If we harness it, we can change a great deal in our lives.

            Obtaining the strength of will I now have has not been easy. It has taken years of perseverance and tribulations that have tested me time and time again. It’s an ongoing process that I am challenged with on a daily basis. Some days are worse than others, and some days I hardly think about it at all. I feel every single emotion, every tide of anger, and every sad thought. I allow myself to accept what I am feeling as it is. I have learned to not simply repress it with apathy and try to forget about it.

By doing this, every situation has become a debate that I win.

Every negative self-perception is challenged by my consciousness. No matter what happens, I do not accept that I am worthless or that I must feel guilty.

“You don’t deserve happiness.” I am sure we could all list a handful of reasons why many of us might think this is true, but in all honesty, we as humans are not entitled to anything other than the essentials; I believe these to be food, shelter, water, and love. The world is not responsible for our happiness– we are. Once we learn not to rely on certain outside factors to make us happy, and instead find a silver lining regardless of the situation, we become more observant of the gain rather than the loss.

“No one cares.” As humans, we adapt. Most of us learn to cope with a situation and move on. I believed that family, friends, and those I loved would be sad temporarily and forget about me. As logical as it was in my head, I forgot to think it through completely. Many of us do feel pain and recover in time. When you get a cut or burn, the pain remains for a time, and then it dissipates; You heal. However, a scar tends to remain and always reminds people of why it is there. What about the process? Who or what put the cut or burn there? The idea is the same for attempting or committing suicide. People may recover, but they didn’t need to feel that pain in the first place. Loved one’s should not have to suffer because of someone else’s sadness and actions.

“Nothing has gone right. Why would it get better?” This was by far the hardest thought process I, personally, had to conquer. I was so used to everything going wrong that I couldn’t perceive anything going right. I assumed anything remotely good that happened was eventually going to end badly. Why bother, right? I forced myself to challenge that thought over time. I tell myself, “Life is a constant flow of ups and downs. It’s not supposed to stay up, and it’s not supposed to stay down the entire time. Be patient, and take each step, one at a time.” I learned to become more grateful for the small things. I enjoyed even just having ice cream for the day. I took a shower– wonderful! I ate today! I got up for work! Once we begin to appreciate everything that we do for ourselves, we can start moving on to bigger goals. We can change our lives around, whether it immediately or slowly. There is no set way in life to do things, as much as others may tell us otherwise.
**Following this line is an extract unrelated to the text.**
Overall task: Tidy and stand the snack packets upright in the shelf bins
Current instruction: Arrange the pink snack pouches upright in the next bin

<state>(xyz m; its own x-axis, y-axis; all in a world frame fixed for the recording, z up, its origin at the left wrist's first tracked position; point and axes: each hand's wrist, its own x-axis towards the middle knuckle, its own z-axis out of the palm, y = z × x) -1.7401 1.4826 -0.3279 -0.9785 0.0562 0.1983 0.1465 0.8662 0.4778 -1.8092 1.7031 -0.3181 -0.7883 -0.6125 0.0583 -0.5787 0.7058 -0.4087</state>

Pills help our physical bodies, and I do not deny that they also help those who have chosen to take them for their mental health. We do have the option of willpower to aid us. It is not for everyone, but it is a possibility we should never ignore or dismiss. I believe the human mind is capable of many great things, and we can control our life without a substance controlling it for us. I am happy to know I struggled and came out stronger without pills. If you are in a situation where you have to decide to take pills for depression, anxiety, or etc, I recommend opening up to the possibility of trying a safe medication that can help you, but never feel pressured into believing you can’t cope without taking meds. If you can trust yourself, you can access that willpower. I believe in me, and so I believe in you.